UNFORTUNATELY FOR EVERYONE but the judges and the sight impaired, the only people in the County who want a new County Courthouse, it seems that the new “facility” has been taken off the Maybe Never list and put back on the Probable Likely list.

WHY IS THE AVA OPPOSED? The old Courthouse is perfectly serviceable and is also essential to what's left of central Ukiah's mercantile viability. We also understand, and this is unconfirmed at this point, that the new Courthouse will not be anywhere near large enough to contain all the functions of the courts presently housed in the old Courthouse. Which means, and this is also pure speculation, that a handful of wealthy people have bought, or will buy, surrounding parcels, build office space on them, and lease back this private office space at the usual usurious rates to all the offices presently housed in the middle of town. (The new Courthouse will either be two long blocks south of the present Courthouse or about a mile northeast.)

WHAT WILL THE THING look like? Despite a lot of rah-rah about “award-winning architects” — there being no person over the age of 18 left in this country who couldn't be described as “award-winning” — the new Courthouse will be a very large eyesore along the design lines of the now abandoned Willits Courthouse.
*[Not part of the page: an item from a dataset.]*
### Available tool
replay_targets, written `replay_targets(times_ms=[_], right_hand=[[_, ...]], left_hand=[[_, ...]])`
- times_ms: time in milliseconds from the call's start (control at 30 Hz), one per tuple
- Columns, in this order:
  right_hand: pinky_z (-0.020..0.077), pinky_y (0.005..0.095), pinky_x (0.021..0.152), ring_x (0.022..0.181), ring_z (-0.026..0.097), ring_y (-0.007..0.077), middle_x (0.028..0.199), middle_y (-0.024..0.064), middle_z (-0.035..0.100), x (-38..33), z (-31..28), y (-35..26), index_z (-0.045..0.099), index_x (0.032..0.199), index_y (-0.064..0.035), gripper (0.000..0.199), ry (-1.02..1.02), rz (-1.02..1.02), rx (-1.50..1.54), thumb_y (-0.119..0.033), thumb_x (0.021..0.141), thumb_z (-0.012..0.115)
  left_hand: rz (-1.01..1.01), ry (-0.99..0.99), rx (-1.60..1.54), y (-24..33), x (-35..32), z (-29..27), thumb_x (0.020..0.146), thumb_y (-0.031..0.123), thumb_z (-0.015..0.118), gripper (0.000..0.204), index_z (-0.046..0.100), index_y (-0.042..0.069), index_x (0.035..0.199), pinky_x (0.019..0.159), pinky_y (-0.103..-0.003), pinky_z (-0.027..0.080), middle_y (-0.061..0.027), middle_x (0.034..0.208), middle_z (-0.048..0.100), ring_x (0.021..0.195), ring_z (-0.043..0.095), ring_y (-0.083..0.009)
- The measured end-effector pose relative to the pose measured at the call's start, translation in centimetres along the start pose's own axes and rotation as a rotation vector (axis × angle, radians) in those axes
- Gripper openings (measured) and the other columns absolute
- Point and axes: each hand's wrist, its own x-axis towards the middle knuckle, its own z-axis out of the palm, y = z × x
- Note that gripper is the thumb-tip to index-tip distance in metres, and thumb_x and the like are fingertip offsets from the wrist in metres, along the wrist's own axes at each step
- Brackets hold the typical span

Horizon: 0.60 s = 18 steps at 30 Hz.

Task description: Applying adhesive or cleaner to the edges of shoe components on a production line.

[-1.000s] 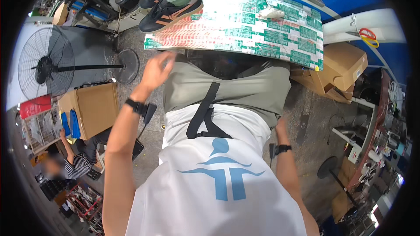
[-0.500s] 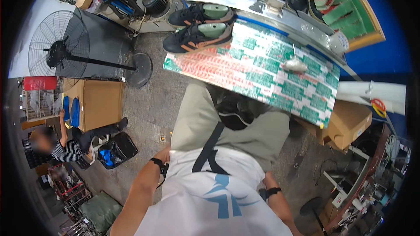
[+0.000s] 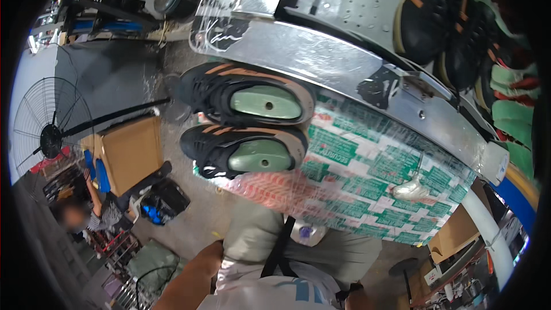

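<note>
Two black shoes (image 3: pixel 244 123) on the bench, well apart from the fingers (hands hidden).

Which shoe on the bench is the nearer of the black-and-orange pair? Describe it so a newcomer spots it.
Start at the work surface covered in green-and-red printed sheet under clear film. On its left end lie two black shoes with orange stripes, each with a pale green last inside. The nearer shoe is the lower one in the picture, overhanging the surface's left edge, closer to the person than the upper shoe.
</note>
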Motion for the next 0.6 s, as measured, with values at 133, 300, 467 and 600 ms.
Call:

Count on that.

ASSEMBLYMAN JARED HUFFMAN has long claimed he was once a member of the USA Volleyball Team of 1987. He wasn't, and Huffman, already anointed as our next Congressman, says it's all “petty politics” that his fudging of his sports history from a quarter century ago is being brought up just to embarrass him. Huffman, however, has now made the true record of his sports prowess much clearer, as in, “Like I wasn't exactly on the team but I worked out with them a lot.”
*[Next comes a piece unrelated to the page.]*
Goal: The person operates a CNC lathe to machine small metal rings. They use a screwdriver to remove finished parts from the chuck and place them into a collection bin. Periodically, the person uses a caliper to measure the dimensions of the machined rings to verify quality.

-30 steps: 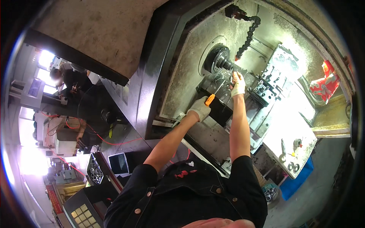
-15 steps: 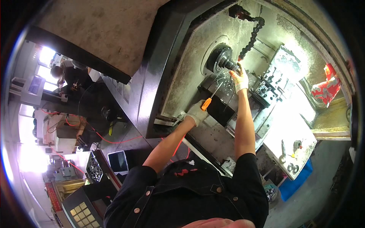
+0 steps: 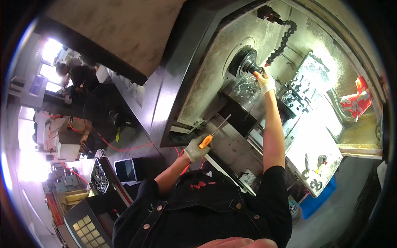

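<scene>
My left hand [image 3: 195,150], in a pale work glove, is closed round the orange handle of a screwdriver [image 3: 205,141]. Its metal shaft points up and right, apart from the machine. Inside the lathe, my right hand [image 3: 266,84] is gloved with the thumb and a fingertip bare. Those fingers close on the outer end of a stepped metal part [image 3: 253,67] that sticks out of the dark round chuck [image 3: 242,60]. What lies under the palm is hidden. A black jointed coolant hose [image 3: 285,41] hangs just above, its red tip close to my fingers.
Right of my right hand stands a tool block [image 3: 292,98] with several holders. A white board [image 3: 298,165] carries rings and small tools. A red-and-white bag [image 3: 356,101] lies far right. The machine's door frame [image 3: 165,101] borders the left. Another person [image 3: 79,76] bends over farther left.
My left hand has drawn the screwdriver back from below the chuck, down and left toward my body. My right hand stays at the part's end.
</scene>
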A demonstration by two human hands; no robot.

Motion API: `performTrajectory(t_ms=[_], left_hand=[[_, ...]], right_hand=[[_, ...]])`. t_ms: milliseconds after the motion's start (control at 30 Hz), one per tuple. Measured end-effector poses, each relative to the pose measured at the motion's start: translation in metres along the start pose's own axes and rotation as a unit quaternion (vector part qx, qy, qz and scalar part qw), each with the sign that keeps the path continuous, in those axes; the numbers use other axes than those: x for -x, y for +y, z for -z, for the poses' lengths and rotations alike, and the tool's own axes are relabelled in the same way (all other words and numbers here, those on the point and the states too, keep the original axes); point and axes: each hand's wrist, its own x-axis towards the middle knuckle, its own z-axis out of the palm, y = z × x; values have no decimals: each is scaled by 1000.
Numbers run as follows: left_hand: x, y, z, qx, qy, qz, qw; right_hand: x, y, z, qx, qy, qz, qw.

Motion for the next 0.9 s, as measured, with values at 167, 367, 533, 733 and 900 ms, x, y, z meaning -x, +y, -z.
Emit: performTrajectory(t_ms=[167,367,533,733,900], left_hand=[[91,78,50,-104,46,-162,980],[128,138,183,-218,213,-289,908],[75,181,243,-434,202,-352,804],[21,184,256,-443,211,-353,797],[19,186,251,-430,202,-354,805]], right_hand=[[18,-38,-6,-96,-17,-159,982],[11,9,-2,-165,12,120,979],[14,-12,-8,-128,30,-131,983],[14,-13,-6,-142,55,-145,978],[8,-7,-8,-148,58,-131,978]])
VICE PRESIDENTIAL CANDIDATE RYAN claimed as a 20-year-old he ran a marathon in just over three hours, a very good time for anyone of any age. (Ahem. The editor of this fine and much beloved newspaper managed to finish three marathons in just under four hours, which isn't too bad given my advanced age at the time.) A 20-year-old ought to be able to cover the 26 miles in under four hours, but this guy not only couldn't do it, he lied about his time.

A READER WRITES: Australian Gun Law Update Here's a thought to warm some of your hearts.... From: Ed Chenel, A police officer in Australia: Hi Yanks, I thought you all would like to see the real figures from Down Under. It has now been 12 months since gun owners in Australia were forced by a new law to surrender 640,381 personal firearms to be destroyed by our own government, a program costing Australia taxpayers more than $500 million dollars. The first year results are now in: Australia-wide, homicides are up 6.2%, Australia-wide, assaults are up 9.6%; Australia-wide, armed robberies are up 44% (yes, 44%)! In the state of Victoria alone, homicides with firearms are now up 300%. Note that while the law-abiding citizens turned them in, the criminals did not
 and criminals still possess their guns! While figures over the previous 25 years showed a steady 
decrease in armed robbery with firearms, this has changed drastically
 upward in the past 12 months, since the criminals now are guaranteed 
that their prey is unarmed.
 There has also been a dramatic increase in break-ins and 
assaults of the elderly, while the resident is at home.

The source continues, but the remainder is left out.